のぞき穴演劇 『PeePingTom』@ 石巻のキワマリ荘【ちょっとだけネタバレあり】
新型コロナCOVID19対策で、1人芝居を観客1人で見るという企画。演者と観客の間には濃厚接触を避けるための仕切りの壁があり、そこにあいたのぞき穴から芝居をみるという安全確保のための装置を、さらに演劇の装置として使う面白い演劇だった。
のぞき穴演劇 『PeePingTom』場所は石巻のキワマリ荘のjugei。
キワマリ荘は石巻の中心街の寿町通りから小さな路地を入った
2階建ての一軒家で
jugeiはその2階の1室。
私が見たのは第2話「Do」(出演:大橋奈央)時間は20分弱。
小さなのぞき穴から見る1人芝居は、登場人物から見られることがないという一方的に見る立場で不思議な感じがした。
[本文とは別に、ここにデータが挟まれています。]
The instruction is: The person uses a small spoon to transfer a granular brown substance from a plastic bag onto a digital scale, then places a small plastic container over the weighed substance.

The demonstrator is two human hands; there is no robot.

特権的に見る立場は、登場人物に同化するよりも客観的に眺める傾向がつよくなり、異化作用の強い舞台になっている。
そして、のぞき穴のある壁には、写真がたくさん貼ってあり、写真にはブルーインパルスや東京や石巻の町など、芝居に登場するモノが写っている。こののぞき穴も、他の写真と同じような、壁に貼り付けられた1つの思い出の中をのぞいているのかもしれない。その奇妙な感じも現実感を危うくしている。
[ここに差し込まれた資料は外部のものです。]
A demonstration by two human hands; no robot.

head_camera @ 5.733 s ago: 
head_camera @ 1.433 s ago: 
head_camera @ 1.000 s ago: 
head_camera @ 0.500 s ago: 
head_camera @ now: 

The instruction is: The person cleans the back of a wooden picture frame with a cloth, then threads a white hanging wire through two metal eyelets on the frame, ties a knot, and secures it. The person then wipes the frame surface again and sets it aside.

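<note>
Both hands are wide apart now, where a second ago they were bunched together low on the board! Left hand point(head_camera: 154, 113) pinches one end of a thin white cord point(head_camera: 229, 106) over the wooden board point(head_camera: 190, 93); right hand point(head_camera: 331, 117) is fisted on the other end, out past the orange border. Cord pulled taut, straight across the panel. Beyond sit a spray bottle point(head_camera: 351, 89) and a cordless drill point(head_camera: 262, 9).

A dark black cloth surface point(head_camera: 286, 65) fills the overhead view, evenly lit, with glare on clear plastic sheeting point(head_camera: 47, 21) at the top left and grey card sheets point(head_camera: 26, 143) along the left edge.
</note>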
一方、芝居は、劇的なことが起きるわけでもない。別れて東京と石巻に離れることになった恋人とのスマホ越しの痴話げんかが特にくぎりなく続いている。その会話の中で「いま居るギャラリーに芸術家が住んでいる」「ゴミに絵を描く芸術家」というこの芝居がこの現実のキワマリ荘が舞台であるという言及があり、虚構ではない日常的なできごとがくりひろげられている。
このいまここの石巻での日常という非常に同化作用の強い芝居が、のぞき穴という非常に異化作用の強い舞台にあるという、この組み合わせが非常に面白く感じた。
構成で感心したのが、のぞき穴の覆いがとられて芝居が始まり(その時、その覆いがスマホの画面であることが知れる)、最後、再びスマホの画面でのぞき穴が覆われ、その画面にスタッフロールが流れて芝居が終わる。石巻の今をここを舞台にした演劇だけどこれはフィクションで、ここで終わりだよとちゃんと終わるうまい構成だ。もしかしたら、こののぞき穴から見ている演劇はスマホの中の思い出を覗き見しているかもしれない、と考えるのはうがち過ぎかもしれないが。
オンラインで各話の背景などを説明するビデオも流れている。最終の第4話が7月26日まで、残念ながら6月末日時点で全日完売とのこと。